All of the records are to be copied out exactly, with nothing left out.

##### Task data #####

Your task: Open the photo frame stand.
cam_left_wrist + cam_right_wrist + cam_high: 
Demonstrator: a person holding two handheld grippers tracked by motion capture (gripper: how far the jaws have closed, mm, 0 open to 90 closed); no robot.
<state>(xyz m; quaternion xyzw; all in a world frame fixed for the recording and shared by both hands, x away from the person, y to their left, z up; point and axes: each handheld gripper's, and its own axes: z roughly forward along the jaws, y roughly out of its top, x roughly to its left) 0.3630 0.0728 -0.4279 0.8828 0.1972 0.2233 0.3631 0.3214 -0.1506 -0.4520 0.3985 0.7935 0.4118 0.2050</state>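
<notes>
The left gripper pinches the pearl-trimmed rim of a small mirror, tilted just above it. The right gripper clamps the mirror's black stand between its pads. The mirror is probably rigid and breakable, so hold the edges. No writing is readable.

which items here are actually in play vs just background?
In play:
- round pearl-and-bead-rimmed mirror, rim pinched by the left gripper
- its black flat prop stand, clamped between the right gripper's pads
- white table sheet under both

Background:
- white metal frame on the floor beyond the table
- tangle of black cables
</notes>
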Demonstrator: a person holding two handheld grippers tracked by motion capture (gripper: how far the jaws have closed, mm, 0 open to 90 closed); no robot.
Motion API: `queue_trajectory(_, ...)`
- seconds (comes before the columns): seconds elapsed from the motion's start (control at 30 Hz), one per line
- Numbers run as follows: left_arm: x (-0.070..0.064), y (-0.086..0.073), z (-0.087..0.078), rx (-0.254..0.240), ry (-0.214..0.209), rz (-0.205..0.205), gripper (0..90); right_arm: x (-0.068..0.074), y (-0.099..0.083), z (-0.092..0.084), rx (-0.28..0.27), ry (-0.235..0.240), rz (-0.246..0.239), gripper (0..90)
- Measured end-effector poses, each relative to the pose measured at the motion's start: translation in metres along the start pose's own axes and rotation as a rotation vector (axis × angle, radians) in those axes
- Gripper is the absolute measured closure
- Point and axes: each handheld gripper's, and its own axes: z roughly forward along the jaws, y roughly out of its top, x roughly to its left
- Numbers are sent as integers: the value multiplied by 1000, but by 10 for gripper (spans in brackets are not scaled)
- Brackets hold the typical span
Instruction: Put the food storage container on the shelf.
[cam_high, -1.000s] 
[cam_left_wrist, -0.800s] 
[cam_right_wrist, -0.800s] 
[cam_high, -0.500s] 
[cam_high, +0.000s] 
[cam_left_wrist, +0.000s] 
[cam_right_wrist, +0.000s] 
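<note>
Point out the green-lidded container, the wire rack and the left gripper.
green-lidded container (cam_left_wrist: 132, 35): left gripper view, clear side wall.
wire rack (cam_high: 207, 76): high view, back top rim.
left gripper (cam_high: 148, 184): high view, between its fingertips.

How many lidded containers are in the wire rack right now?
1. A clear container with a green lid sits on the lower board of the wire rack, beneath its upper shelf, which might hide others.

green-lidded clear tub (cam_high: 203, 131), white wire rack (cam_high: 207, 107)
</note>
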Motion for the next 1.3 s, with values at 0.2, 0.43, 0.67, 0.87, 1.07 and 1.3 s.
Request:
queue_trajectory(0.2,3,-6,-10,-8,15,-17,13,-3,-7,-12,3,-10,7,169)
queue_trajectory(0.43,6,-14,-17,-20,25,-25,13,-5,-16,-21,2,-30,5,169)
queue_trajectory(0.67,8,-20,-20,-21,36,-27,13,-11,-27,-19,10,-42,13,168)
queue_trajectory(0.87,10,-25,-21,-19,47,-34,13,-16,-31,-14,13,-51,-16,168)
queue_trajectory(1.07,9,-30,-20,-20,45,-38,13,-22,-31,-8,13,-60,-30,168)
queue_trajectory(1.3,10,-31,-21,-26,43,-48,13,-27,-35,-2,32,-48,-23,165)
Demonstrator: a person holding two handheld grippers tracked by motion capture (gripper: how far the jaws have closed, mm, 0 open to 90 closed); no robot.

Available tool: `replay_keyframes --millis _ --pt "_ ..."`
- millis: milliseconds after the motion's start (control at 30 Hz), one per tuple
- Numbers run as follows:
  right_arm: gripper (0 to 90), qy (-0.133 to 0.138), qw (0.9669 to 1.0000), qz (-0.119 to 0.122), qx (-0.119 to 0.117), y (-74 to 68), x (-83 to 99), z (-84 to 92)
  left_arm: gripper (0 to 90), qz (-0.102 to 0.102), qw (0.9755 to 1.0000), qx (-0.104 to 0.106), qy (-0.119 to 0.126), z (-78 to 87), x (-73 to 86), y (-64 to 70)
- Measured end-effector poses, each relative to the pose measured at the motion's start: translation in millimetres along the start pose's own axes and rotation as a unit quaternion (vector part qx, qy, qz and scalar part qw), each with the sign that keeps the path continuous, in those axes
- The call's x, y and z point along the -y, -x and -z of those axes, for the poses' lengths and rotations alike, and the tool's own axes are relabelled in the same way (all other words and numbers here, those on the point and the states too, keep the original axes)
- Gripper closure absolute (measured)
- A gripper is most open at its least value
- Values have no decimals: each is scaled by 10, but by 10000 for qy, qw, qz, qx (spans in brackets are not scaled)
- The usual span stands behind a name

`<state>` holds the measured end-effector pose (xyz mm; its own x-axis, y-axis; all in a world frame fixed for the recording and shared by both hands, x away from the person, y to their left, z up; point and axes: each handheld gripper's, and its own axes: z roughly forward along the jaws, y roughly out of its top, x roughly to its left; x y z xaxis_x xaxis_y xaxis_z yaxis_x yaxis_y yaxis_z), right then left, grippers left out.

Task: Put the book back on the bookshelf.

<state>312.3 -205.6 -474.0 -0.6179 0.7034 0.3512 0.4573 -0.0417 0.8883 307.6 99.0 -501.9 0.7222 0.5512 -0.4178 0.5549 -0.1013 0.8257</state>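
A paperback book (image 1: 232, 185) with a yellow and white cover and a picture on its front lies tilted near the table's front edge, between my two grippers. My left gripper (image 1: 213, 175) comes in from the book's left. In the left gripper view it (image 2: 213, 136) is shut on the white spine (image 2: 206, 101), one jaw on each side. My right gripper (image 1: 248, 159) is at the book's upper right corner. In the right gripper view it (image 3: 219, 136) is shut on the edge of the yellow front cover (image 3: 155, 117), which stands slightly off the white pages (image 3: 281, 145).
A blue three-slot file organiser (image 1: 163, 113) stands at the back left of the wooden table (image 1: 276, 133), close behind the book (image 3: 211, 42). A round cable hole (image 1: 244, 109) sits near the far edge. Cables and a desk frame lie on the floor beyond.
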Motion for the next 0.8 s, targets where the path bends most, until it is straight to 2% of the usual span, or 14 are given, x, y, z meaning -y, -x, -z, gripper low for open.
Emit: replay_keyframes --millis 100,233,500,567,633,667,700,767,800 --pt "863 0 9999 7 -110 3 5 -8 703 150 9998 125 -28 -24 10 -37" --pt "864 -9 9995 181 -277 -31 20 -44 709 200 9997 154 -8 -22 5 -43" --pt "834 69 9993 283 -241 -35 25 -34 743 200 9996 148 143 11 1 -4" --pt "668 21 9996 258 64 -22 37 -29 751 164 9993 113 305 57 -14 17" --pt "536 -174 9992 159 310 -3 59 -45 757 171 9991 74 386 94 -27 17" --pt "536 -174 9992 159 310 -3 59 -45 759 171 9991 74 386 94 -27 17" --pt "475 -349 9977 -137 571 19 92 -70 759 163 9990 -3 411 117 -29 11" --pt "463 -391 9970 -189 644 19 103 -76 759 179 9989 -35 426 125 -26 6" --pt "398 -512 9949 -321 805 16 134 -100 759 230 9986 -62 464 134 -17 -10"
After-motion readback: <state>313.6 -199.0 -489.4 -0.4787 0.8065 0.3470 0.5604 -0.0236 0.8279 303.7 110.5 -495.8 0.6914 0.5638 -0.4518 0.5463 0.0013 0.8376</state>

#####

• _Exercise response_
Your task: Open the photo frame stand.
cam_left_wrist + cam_right_wrist + cam_high: 
Demonstrator: a person holding two handheld grippers tracked by motion capture (gripper: how far the jaws have closed, mm, 0 open to 90 closed); no robot.
<state>(xyz m; quaternion xyzw; all in a world frame fixed for the recording and shared by both hands, x away from the person, y to their left, z up; point and axes: each handheld gripper's, and its own axes: z roughly forward along the jaws, y roughly out of its top, x roughly to its left) 0.3630 0.0728 -0.4279 0.8828 0.1972 0.2233 0.3631 0.3214 -0.1506 -0.4520 0.3985 0.7935 0.4118 0.2050</state>
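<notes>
The left gripper pinches the pearl-trimmed rim of a small mirror, tilted just above it. The right gripper clamps the mirror's black stand between its pads. The mirror is probably rigid and breakable, so hold the edges. No writing is readable.

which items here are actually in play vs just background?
In play:
- round pearl-and-bead-rimmed mirror, rim pinched by the left gripper
- its black flat prop stand, clamped between the right gripper's pads
- white table sheet under both

Background:
- white metal frame on the floor beyond the table
- tangle of black cables
</notes>
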Demonstrator: a person holding two handheld grippers tracked by motion capture (gripper: how far the jaws have closed, mm, 0 open to 90 closed); no robot.
Motion API: `queue_trajectory(_, ...)`
- seconds (comes before the columns): seconds elapsed from the motion's start (control at 30 Hz), one per line
- Numbers run as follows: left_arm: x (-0.070..0.064), y (-0.086..0.073), z (-0.087..0.078), rx (-0.254..0.240), ry (-0.214..0.209), rz (-0.205..0.205), gripper (0..90); right_arm: x (-0.068..0.074), y (-0.099..0.083), z (-0.092..0.084), rx (-0.28..0.27), ry (-0.235..0.240), rz (-0.246..0.239), gripper (0..90)
- Measured end-effector poses, each relative to the pose measured at the motion's start: translation in metres along the start pose's own axes and rotation as a rotation vector (axis × angle, radians) in those axes
- Gripper is the absolute measured closure
- Point and axes: each handheld gripper's, and its own axes: z roughly forward along the jaws, y roughly out of its top, x roughly to its left
- Numbers are sent as integers: the value multiplied by 1000, but by 10 for gripper (spans in brackets are not scaled)
- Brackets hold the typical span
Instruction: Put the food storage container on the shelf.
[cam_high, -1.000s] 
[cam_left_wrist, -0.800s] 
[cam_right_wrist, -0.800s] 
[cam_high, -0.500s] 
[cam_high, +0.000s] 
[cam_left_wrist, +0.000s] 
[cam_right_wrist, +0.000s] 
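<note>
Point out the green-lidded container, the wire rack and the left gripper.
green-lidded container (cam_left_wrist: 132, 35): left gripper view, clear side wall.
wire rack (cam_high: 207, 76): high view, back top rim.
left gripper (cam_high: 148, 184): high view, between its fingertips.

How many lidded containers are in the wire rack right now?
1. A clear container with a green lid sits on the lower board of the wire rack, beneath its upper shelf, which might hide others.

green-lidded clear tub (cam_high: 203, 131), white wire rack (cam_high: 207, 107)
</note>
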Motion for the next 1.3 s, with values at 0.2, 0.43, 0.67, 0.87, 1.07 and 1.3 s.
Request:
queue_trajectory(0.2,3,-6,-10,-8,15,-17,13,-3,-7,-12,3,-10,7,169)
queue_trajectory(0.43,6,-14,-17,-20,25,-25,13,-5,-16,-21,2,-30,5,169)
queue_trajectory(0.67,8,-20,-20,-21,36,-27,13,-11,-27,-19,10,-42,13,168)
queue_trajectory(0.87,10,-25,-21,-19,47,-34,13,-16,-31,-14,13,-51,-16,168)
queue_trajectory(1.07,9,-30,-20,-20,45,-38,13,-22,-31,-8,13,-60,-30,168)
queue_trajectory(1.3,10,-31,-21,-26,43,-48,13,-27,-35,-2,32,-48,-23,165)
Demonstrator: a person holding two handheld grippers tracked by motion capture (gripper: how far the jaws have closed, mm, 0 open to 90 closed); no robot.

Available tool: `replay_keyframes --millis _ --pt "_ ..."`
- millis: milliseconds after the motion's start (control at 30 Hz), one per tuple
- Numbers run as follows:
  right_arm: gripper (0 to 90), qy (-0.133 to 0.138), qw (0.9669 to 1.0000), qz (-0.119 to 0.122), qx (-0.119 to 0.117), y (-74 to 68), x (-83 to 99), z (-84 to 92)
  left_arm: gripper (0 to 90), qz (-0.102 to 0.102), qw (0.9755 to 1.0000), qx (-0.104 to 0.106), qy (-0.119 to 0.126), z (-78 to 87), x (-73 to 86), y (-64 to 70)
- Measured end-effector poses, each relative to the pose measured at the motion's start: translation in millimetres along the start pose's own axes and rotation as a unit quaternion (vector part qx, qy, qz and scalar part qw), each with the sign that keeps the path continuous, in those axes
- The call's x, y and z point along the -y, -x and -z of those axes, for the poses' lengths and rotations alike, and the tool's own axes are relabelled in the same way (all other words and numbers here, those on the point and the states too, keep the original axes)
- Gripper closure absolute (measured)
- A gripper is most open at its least value
- Values have no decimals: each is scaled by 10, but by 10000 for qy, qw, qz, qx (spans in brackets are not scaled)
- The usual span stands behind a name

`<state>` holds the measured end-effector pose (xyz mm; its own x-axis, y-axis; all in a world frame fixed for the recording and shared by both hands, x away from the person, y to their left, z up; point and axes: each handheld gripper's, and its own axes: z roughly forward along the jaws, y roughly out of its top, x roughly to its left; x y z xaxis_x xaxis_y xaxis_z yaxis_x yaxis_y yaxis_z), right then left, grippers left out.

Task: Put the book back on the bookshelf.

<state>312.3 -205.6 -474.0 -0.6179 0.7034 0.3512 0.4573 -0.0417 0.8883 307.6 99.0 -501.9 0.7222 0.5512 -0.4178 0.5549 -0.1013 0.8257</state>
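A paperback book (image 1: 232, 185) with a yellow and white cover and a picture on its front lies tilted near the table's front edge, between my two grippers. My left gripper (image 1: 213, 175) comes in from the book's left. In the left gripper view it (image 2: 213, 136) is shut on the white spine (image 2: 206, 101), one jaw on each side. My right gripper (image 1: 248, 159) is at the book's upper right corner. In the right gripper view it (image 3: 219, 136) is shut on the edge of the yellow front cover (image 3: 155, 117), which stands slightly off the white pages (image 3: 281, 145).
A blue three-slot file organiser (image 1: 163, 113) stands at the back left of the wooden table (image 1: 276, 133), close behind the book (image 3: 211, 42). A round cable hole (image 1: 244, 109) sits near the far edge. Cables and a desk frame lie on the floor beyond.
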Motion for the next 0.8 s, targets where the path bends most, until it is straight to 2% of the usual span, or 14 are given, x, y, z meaning -y, -x, -z, gripper low for open.
Emit: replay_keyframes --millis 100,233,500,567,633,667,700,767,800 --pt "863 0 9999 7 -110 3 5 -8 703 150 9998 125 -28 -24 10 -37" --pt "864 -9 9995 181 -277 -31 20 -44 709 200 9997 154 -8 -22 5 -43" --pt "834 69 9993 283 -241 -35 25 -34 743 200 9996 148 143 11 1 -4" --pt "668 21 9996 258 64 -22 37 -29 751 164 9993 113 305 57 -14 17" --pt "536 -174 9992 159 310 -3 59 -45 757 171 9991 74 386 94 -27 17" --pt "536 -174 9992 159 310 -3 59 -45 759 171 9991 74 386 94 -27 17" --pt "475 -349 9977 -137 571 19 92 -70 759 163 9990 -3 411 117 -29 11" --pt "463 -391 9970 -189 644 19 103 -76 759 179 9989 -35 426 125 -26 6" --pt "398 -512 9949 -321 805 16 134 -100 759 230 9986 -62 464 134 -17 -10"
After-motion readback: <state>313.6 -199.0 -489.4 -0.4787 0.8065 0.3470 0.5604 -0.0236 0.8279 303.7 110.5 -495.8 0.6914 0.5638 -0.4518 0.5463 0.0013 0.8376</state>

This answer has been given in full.